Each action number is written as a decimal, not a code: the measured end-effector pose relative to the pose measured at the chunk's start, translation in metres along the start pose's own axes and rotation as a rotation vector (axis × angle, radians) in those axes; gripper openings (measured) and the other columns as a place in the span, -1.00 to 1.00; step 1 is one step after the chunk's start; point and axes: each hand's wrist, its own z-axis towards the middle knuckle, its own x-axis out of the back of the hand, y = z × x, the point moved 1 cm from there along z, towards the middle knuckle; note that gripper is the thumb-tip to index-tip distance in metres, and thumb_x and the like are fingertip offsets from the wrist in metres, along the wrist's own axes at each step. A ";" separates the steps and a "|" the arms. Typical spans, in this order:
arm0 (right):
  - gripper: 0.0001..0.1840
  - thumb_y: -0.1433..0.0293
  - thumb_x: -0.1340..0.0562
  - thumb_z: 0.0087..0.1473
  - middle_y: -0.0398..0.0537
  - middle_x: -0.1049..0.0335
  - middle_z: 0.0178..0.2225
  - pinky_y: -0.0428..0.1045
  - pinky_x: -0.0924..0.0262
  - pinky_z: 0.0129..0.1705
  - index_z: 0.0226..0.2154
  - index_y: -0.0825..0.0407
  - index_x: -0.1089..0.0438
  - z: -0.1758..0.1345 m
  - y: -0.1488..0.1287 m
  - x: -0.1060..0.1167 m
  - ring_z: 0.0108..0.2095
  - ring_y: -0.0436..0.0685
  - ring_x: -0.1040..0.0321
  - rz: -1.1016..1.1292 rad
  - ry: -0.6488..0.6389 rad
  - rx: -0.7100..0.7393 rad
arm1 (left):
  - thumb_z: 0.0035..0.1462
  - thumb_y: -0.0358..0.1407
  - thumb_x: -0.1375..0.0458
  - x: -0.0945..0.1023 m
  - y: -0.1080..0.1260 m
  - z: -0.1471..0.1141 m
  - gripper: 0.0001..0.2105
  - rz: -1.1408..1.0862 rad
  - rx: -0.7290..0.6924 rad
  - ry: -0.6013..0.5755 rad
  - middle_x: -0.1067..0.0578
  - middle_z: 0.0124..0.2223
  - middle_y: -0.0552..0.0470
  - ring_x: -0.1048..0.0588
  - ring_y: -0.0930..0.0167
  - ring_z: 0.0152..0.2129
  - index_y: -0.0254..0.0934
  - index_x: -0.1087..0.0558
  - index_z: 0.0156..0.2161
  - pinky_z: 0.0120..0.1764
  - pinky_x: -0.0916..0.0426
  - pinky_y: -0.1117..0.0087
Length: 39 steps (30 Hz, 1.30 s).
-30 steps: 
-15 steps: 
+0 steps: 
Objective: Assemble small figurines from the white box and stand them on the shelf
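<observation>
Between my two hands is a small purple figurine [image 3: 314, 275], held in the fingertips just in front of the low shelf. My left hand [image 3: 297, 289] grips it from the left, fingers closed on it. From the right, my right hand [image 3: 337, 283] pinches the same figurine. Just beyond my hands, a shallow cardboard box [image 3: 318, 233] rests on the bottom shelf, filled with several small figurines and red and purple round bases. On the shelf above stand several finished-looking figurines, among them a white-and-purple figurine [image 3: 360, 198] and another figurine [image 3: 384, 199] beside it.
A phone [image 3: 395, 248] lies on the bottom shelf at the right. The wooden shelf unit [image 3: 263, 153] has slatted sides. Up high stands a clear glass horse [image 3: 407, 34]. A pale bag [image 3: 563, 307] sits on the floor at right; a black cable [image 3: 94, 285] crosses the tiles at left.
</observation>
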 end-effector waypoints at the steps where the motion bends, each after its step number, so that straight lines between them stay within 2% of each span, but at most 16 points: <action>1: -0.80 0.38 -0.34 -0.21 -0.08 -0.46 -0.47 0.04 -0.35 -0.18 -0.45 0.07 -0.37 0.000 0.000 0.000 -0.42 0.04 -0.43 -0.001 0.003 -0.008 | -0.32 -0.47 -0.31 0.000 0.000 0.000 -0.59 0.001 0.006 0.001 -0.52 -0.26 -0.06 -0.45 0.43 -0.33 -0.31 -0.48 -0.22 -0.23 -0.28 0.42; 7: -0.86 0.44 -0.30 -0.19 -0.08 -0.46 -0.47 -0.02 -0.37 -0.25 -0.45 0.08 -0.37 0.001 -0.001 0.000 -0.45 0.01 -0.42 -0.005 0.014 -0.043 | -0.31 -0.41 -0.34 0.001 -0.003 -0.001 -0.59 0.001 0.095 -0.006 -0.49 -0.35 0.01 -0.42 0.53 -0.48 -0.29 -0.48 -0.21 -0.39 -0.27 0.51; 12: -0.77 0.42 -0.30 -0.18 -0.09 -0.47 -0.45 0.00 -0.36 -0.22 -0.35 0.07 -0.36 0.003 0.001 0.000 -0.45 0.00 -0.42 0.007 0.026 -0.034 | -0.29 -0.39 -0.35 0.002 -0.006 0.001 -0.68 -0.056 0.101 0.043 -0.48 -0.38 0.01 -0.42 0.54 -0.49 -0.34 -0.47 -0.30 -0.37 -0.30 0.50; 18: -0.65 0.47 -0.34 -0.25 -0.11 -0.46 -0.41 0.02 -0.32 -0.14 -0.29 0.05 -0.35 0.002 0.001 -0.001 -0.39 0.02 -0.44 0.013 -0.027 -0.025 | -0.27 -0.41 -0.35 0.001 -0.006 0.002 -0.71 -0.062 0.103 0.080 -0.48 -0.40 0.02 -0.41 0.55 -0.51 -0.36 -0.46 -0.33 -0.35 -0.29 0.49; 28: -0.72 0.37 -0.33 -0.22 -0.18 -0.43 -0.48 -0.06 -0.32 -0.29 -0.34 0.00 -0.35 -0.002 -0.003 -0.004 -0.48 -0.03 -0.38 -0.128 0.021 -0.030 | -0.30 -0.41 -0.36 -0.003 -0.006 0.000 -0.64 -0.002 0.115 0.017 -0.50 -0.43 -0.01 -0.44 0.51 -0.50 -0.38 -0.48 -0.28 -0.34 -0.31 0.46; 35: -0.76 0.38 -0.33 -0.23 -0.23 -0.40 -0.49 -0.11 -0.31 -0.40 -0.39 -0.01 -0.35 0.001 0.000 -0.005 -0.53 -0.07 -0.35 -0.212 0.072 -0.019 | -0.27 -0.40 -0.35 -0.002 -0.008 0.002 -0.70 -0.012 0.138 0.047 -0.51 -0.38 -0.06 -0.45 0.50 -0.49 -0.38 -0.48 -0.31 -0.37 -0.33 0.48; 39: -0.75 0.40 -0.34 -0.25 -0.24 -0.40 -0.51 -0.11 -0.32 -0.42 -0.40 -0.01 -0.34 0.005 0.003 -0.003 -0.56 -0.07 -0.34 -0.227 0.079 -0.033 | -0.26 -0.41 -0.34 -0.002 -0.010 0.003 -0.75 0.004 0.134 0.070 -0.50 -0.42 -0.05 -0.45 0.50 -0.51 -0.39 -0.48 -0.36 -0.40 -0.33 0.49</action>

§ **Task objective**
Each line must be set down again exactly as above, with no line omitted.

§ **Solution to this task**
Each action number is written as a decimal, not a code: the measured end-effector pose relative to the pose measured at the chunk's start, translation in metres along the start pose's own axes and rotation as a rotation vector (axis × angle, radians) in those axes; gripper openings (measured) and the other columns as a place in the span, -1.00 to 1.00; step 1 is one step after the chunk's start; point and axes: each hand's wrist, its own z-axis towards the middle knuckle, its own x-axis out of the back of the hand, y = z × x, the point moved 1 cm from there along z, towards the middle knuckle; note that gripper is the thumb-tip to index-tip distance in metres, and thumb_x and the like are fingertip offsets from the wrist in metres, along the wrist's own axes at each step. A ";" separates the steps and a "|" the arms. Typical spans, in this order:
arm0 (right):
  - gripper: 0.0001..0.1840
  - thumb_y: -0.1433..0.0293
  - thumb_x: -0.1340..0.0562
  - thumb_z: 0.0087..0.1473
  - middle_y: -0.0398..0.0537
  - middle_x: -0.1049..0.0335
  - middle_z: 0.0178..0.2225
  - pinky_y: -0.0428..0.1045
  - pinky_x: -0.0924..0.0262
  - pinky_z: 0.0129..0.1705
  - index_z: 0.0226..0.2154
  - index_y: -0.0825..0.0407
  - index_x: -0.1089..0.0438
  - z: -0.1758..0.1345 m
  - y: -0.1488..0.1287 m
  - x: -0.1060..0.1167 m
  - ring_z: 0.0108..0.2095
  - ring_y: -0.0436..0.0685
  - ring_x: -0.1040..0.0321
  - rz: -1.1016..1.1292 rad
  - ry: -0.6488..0.6389 rad
  - rx: -0.7100..0.7393 rad
arm1 (left):
  - thumb_z: 0.0035..0.1462
  - thumb_y: -0.0358..0.1407
  - thumb_x: -0.1375..0.0458
  - x: -0.0945..0.1023 m
  - y: -0.1080..0.1260 m
  - z: -0.1471..0.1141 m
  - gripper: 0.0001..0.2105
  - rz: -1.1408..1.0862 rad
  - rx: -0.7290..0.6924 rad
  - ry: -0.6013..0.5755 rad
  - middle_x: -0.1067..0.0578
  - middle_z: 0.0124..0.2223
  - middle_y: -0.0552..0.0470
  - ring_x: -0.1048..0.0588
  - ring_y: -0.0930..0.0167
  - ring_z: 0.0152..0.2129
  - index_y: -0.0254..0.0934
  - index_x: -0.1087..0.0558
  - index_z: 0.0156..0.2161
  - pinky_z: 0.0120..0.1764
  - pinky_x: -0.0916..0.0426
  - pinky_y: -0.1117..0.0087
Length: 39 steps (30 Hz, 1.30 s).
-30 steps: 
-15 steps: 
+0 steps: 
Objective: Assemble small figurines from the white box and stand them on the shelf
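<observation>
Between my two hands is a small purple figurine [image 3: 314, 275], held in the fingertips just in front of the low shelf. My left hand [image 3: 297, 289] grips it from the left, fingers closed on it. From the right, my right hand [image 3: 337, 283] pinches the same figurine. Just beyond my hands, a shallow cardboard box [image 3: 318, 233] rests on the bottom shelf, filled with several small figurines and red and purple round bases. On the shelf above stand several finished-looking figurines, among them a white-and-purple figurine [image 3: 360, 198] and another figurine [image 3: 384, 199] beside it.
A phone [image 3: 395, 248] lies on the bottom shelf at the right. The wooden shelf unit [image 3: 263, 153] has slatted sides. Up high stands a clear glass horse [image 3: 407, 34]. A pale bag [image 3: 563, 307] sits on the floor at right; a black cable [image 3: 94, 285] crosses the tiles at left.
</observation>
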 end-effector waypoints at the steps where the motion bends, each after its step number, so that straight lines between them stay within 2% of each span, but at most 16 points: <action>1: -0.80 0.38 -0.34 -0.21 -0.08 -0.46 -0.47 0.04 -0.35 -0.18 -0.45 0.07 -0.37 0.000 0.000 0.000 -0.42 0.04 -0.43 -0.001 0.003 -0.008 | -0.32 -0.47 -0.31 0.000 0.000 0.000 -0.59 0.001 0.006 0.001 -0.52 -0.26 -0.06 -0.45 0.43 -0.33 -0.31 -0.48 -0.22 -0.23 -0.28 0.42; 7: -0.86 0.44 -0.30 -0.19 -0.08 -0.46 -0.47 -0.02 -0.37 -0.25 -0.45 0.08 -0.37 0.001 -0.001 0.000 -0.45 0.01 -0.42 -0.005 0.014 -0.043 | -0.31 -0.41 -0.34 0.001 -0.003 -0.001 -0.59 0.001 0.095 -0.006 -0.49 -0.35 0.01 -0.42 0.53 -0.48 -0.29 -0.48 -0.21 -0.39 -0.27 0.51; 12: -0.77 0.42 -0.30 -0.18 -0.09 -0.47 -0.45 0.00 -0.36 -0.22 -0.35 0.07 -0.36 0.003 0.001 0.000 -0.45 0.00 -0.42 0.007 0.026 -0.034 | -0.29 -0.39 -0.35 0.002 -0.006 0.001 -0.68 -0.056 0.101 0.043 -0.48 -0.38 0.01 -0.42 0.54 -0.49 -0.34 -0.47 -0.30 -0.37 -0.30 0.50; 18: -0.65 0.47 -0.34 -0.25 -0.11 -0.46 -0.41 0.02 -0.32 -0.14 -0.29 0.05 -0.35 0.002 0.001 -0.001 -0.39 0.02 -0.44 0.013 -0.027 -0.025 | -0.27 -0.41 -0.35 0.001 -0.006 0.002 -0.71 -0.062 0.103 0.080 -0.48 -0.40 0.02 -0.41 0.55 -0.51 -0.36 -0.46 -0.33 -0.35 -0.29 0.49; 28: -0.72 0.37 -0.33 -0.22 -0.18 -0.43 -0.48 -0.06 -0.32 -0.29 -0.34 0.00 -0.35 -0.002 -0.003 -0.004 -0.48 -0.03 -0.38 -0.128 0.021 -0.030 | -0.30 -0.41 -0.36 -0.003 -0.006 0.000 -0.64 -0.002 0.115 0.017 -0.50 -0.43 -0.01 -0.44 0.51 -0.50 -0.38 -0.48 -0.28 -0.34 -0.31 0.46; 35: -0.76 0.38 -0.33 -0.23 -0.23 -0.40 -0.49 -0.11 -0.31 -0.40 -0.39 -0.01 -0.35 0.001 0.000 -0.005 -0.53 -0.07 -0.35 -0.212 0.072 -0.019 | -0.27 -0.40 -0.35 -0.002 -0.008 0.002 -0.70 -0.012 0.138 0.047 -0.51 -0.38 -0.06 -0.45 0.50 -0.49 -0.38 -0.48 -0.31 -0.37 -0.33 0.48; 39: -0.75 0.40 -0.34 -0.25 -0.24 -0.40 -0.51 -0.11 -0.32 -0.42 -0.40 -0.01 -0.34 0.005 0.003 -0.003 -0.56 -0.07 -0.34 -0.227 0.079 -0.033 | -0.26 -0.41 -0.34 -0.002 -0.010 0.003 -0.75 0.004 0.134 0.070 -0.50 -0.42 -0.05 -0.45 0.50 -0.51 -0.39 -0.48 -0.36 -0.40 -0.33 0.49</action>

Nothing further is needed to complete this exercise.